昨年末に開催されたお城EXPO2018ですが、お城会の重鎮の方々を講師とした厳選プログラムが今年もありました。今年はいろいろと都合があり全てを聴講することはできませんでしたが、自分の備忘録もかねていくつかその内容をご紹介します。
12月23日(日)16:00~17:30
「信長の城 ~岐阜から安土へ~」
登壇者:
小和田哲男先生
中井均先生
加藤理文先生
内堀信雄先生
・信長の居城変遷
勝幡城(?)→那古屋城→清州城→小牧山城→岐阜城→安土城。岐阜城は信長により大規模な改築が行われている。小牧山城、安土城はまっさらな場所への新規築城。
・小牧山城の特徴
山頂部に信長のプライベートエリアがあった。
最近の調査で本丸の周りに巨石による石垣が見つかった。ただし高さは低い。
・岐阜城の特徴
山頂部に信長のプライベートエリアがあった。
宣教師ルイス・フロイスによると山頂部は「何人も信長による許可がなければ入れない」とのこと。
山下部には大規模な庭園があり、迎賓館的な御殿があったようで、これはパブリックエリアとなる。
→山頂のプライベートエリア、山下のパブリックエリアからなる二元構造
・安土城の特徴
山頂部に信長のプライベートエリアがあった。
伝黒鉄門より内側が狭義の安土城。
山下にパブリックエリアがあった…はず。

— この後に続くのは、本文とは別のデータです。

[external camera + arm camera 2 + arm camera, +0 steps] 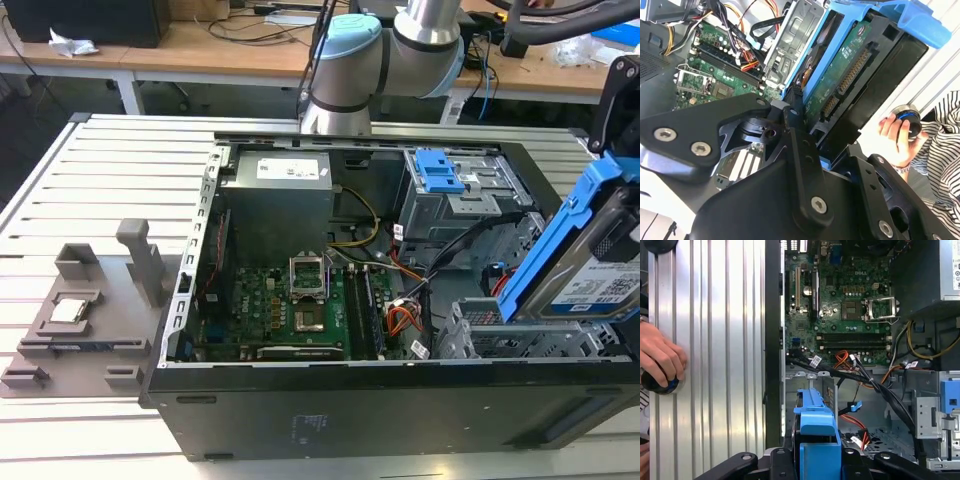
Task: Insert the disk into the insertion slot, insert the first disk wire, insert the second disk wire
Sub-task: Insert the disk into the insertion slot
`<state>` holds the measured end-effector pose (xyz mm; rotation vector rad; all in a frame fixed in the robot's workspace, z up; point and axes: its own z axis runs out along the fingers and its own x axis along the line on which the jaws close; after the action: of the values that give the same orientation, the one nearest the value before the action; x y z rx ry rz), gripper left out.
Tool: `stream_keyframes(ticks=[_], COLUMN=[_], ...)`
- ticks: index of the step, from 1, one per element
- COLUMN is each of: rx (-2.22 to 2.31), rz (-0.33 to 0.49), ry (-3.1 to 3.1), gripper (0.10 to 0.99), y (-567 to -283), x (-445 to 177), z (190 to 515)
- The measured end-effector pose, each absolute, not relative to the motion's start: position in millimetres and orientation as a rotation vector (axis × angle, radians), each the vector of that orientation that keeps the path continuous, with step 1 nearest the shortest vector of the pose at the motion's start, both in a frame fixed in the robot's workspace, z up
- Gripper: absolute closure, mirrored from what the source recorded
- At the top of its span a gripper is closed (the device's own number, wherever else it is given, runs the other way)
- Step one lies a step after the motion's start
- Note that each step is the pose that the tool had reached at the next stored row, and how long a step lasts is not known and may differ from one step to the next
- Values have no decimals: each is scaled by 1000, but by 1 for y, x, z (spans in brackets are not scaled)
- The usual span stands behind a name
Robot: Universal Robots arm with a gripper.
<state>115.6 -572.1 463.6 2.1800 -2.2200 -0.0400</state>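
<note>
The disk [585, 262], a silver drive with a white label in a bright blue carrier, hangs steeply tilted over the open computer case at the exterior view's right. My gripper [826, 134] is shut on it; black fingers [799, 145] press its edge, and its green circuit side [840, 82] faces the second wrist camera. Just below stands the insertion slot [492, 335], a low perforated silver cage. The first wrist view has the carrier's blue end [815, 432] above that cage [807, 381]. Loose orange and black wires [854, 421] lie beside the slot.
A taller grey cage with a blue latch [440, 172] stands behind the slot, with the power supply [280, 190] and motherboard [300, 305] further to the exterior view's left. A grey fixture [90, 300] sits on the slatted table. A person's hand [660, 360] rests on a knob beside the case.
</note>
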Motion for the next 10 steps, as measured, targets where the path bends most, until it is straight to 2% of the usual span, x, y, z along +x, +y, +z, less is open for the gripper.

伝羽柴秀吉屋敷や伝前田利家屋敷あたりが信長の公邸だったのではないか。伝秀吉屋敷は上下二段構造となっており、当時の秀吉の織田家中での位置づけに対して立派すぎる。そもそも当時ナンバー2の明智光秀や柴田勝家の屋敷地が存在していないのがおかしい。
また、安土城から庭園は見つかっていないが、文献にも庭園のことが記されており、岐阜城であったものがなくなったとは考えられない。百々橋口からの途上ルートのどこかにあったのではないか。だが、現在安土城は入れないところが多く思うように調査ができない。
→山頂のプライベートエリア、山下のパブリックエリアからなる二元構造
・これら3つの城の共通点と相違点
共通点としては山上のプライベートエリア、山下のパブリックエリアの存在が挙げられる。
では相違点は?
石垣技術とその上の建物の発展。
→小牧山ではかなりの巨石を低く積む。並べたという方が適切か。当時の信長の経済力、技術力の限界。尾張一国レベル。
→岐阜城では巨石と混在して、山上部に石垣が積まれるようになる。山下には大規模な庭園。
岐阜在城時に足利義昭を報じて上洛。近江周辺の技術者を取り込む。京都の文化の取り込み。しかし山上の天守台に近くには巨石が残されており、信長独自の「巨石信仰」らしきものを踏襲している。
→安土城では石垣はさらに大規模なものになり、総石垣となる。また、岐阜城と比較すると建物の発展が著しい。巨大な建物を天端いっぱいに乗せるため石垣技術も発展せざるを得ない。しかし、あまりにもその差が大きい。
安土城以前に秀吉の長浜城、光秀の坂本城に天守があった記録がある。この二名が勝手に天守を建てることはありえず、信長による命令のはず。信長は技術者集団を二人に貸し出し、織田政権の城として長浜城、坂本城を築城した。この2つの城は安土城に至るプロトタイプであり、信長はここで様々なノウハウを蓄積したのではないか。
信長は用意周到であり、城づくりにおいてもそれは同じだった。